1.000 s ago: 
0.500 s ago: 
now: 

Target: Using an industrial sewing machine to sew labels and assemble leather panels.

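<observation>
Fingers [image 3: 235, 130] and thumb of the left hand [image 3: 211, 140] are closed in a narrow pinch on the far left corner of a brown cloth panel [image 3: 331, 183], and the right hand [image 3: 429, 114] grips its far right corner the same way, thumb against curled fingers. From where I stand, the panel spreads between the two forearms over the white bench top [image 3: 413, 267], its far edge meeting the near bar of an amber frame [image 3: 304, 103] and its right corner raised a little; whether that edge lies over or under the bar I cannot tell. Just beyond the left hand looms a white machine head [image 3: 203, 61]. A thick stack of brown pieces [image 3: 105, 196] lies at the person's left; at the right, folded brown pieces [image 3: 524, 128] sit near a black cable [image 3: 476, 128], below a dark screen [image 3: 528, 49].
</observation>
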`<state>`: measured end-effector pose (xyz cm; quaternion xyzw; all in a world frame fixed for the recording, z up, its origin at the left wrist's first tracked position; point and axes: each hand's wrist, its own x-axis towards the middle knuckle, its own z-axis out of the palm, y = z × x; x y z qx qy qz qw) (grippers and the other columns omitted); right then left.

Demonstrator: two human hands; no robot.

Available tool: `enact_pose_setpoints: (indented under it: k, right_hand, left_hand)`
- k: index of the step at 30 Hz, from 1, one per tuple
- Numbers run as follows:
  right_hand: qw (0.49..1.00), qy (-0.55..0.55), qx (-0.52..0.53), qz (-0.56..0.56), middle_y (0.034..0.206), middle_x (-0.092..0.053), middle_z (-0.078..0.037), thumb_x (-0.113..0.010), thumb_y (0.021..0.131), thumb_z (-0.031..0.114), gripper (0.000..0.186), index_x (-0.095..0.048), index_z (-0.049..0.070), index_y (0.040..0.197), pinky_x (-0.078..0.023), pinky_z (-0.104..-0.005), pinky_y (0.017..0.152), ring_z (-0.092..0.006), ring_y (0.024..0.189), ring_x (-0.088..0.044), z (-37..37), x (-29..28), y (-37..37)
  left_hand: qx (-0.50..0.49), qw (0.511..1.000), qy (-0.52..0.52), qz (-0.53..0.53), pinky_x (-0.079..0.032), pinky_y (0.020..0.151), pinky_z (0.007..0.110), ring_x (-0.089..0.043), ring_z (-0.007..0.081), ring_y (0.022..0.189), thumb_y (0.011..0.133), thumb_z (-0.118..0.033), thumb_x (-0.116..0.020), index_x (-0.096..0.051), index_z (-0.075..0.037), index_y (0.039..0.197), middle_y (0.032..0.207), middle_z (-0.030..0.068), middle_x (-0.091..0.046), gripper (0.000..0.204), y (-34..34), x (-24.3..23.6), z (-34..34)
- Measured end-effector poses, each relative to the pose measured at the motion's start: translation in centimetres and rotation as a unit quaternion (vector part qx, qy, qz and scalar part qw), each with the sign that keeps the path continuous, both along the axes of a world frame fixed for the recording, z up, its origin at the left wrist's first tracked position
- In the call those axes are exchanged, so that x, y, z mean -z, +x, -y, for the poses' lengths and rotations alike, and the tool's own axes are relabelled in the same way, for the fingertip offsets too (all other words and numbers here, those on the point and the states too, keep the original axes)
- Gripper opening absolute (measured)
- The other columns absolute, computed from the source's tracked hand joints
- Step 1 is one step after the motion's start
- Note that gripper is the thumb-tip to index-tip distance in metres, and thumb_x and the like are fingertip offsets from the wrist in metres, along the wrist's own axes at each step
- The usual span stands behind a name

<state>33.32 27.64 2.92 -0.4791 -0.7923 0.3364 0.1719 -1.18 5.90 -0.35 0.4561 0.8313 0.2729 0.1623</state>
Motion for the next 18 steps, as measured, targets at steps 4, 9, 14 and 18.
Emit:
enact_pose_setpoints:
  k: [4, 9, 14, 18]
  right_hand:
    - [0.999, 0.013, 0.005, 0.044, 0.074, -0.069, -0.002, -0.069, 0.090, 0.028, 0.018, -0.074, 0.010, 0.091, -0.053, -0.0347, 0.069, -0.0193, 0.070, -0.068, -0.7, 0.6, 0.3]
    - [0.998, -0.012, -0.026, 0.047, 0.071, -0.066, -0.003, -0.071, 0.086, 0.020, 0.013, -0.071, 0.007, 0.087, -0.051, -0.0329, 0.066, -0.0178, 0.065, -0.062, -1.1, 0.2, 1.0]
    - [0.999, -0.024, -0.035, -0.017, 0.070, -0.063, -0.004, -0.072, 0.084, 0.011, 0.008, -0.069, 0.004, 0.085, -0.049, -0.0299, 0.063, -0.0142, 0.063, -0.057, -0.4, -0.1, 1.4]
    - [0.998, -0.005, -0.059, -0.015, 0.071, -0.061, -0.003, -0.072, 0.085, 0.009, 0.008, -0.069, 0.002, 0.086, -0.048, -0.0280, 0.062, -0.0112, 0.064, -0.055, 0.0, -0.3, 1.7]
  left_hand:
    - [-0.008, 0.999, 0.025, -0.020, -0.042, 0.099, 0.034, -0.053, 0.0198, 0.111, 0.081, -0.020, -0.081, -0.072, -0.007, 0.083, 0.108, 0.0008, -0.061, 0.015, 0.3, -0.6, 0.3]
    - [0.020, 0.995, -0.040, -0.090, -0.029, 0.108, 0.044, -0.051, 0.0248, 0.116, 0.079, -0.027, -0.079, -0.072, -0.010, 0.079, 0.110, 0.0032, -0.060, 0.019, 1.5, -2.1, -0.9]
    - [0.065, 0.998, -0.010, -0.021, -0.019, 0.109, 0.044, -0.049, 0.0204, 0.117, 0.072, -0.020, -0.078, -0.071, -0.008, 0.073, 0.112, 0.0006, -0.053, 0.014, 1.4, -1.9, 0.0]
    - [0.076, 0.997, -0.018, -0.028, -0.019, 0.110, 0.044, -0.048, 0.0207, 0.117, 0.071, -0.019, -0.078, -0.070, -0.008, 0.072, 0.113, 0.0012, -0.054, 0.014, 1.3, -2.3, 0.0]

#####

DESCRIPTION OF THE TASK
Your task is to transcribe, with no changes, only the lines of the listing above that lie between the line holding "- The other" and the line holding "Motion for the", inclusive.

FINISHED EXERCISE
- The other columns absolute, computed from the source's tracked hand joints
- Step 1 is one step after the motion's start
- Note that gripper is the thumb-tip to index-tip distance in metres, and thumb_x and the like are fingertip offsets from the wrist in metres, along the wrist's own axes at each step
- The usual span stands behind a name

<state>33.32 27.64 2.92 -0.4791 -0.7923 0.3364 0.1719 -1.18 5.90 -0.35 0.4561 0.8313 0.2729 0.1623</state>
Motion for the next 18 steps, as measured, targets at steps 4, 9, 14 and 18.

This finishes the output.